Activity: Word for word, print out all of the data, omitting every image.
--------------------
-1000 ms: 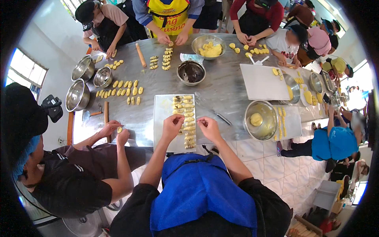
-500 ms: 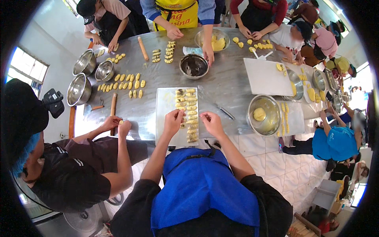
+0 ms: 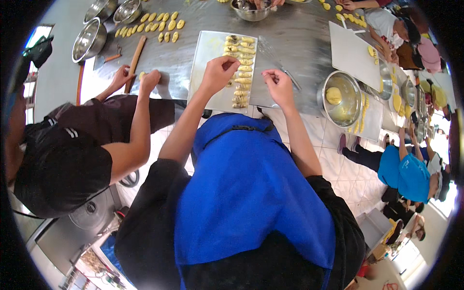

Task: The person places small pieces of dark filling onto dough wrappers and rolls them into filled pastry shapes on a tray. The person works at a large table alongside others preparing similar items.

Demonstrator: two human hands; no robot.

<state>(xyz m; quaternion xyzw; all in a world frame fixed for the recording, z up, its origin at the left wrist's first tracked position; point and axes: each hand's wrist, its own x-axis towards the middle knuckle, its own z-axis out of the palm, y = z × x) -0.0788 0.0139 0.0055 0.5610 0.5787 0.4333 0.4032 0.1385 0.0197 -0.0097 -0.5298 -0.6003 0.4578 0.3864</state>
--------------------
Response below:
-1000 ms: 
-500 ms: 
+0 ms: 

Task: The person places small pieces of dark filling onto dough wrappers and rolls them into filled pastry shapes on a tray. The person works at a large table alongside others preparing similar items.

Demonstrator: two human hands; no robot.

<state>(xyz m; quaternion xyzw; all in a world frame fixed for the recording, z up, its origin at the left wrist's first tracked position; point and axes: each hand's wrist, its own x-axis towards the middle knuckle, its own z-axis out of the palm, y = z × x) -0.0788 0.0139 0.0055 0.5610 0.5787 0.4333 0.4032 0.1385 0.0197 -0.0097 -0.5298 -0.6003 0.4578 0.3864</state>

The exercise has been fully completed.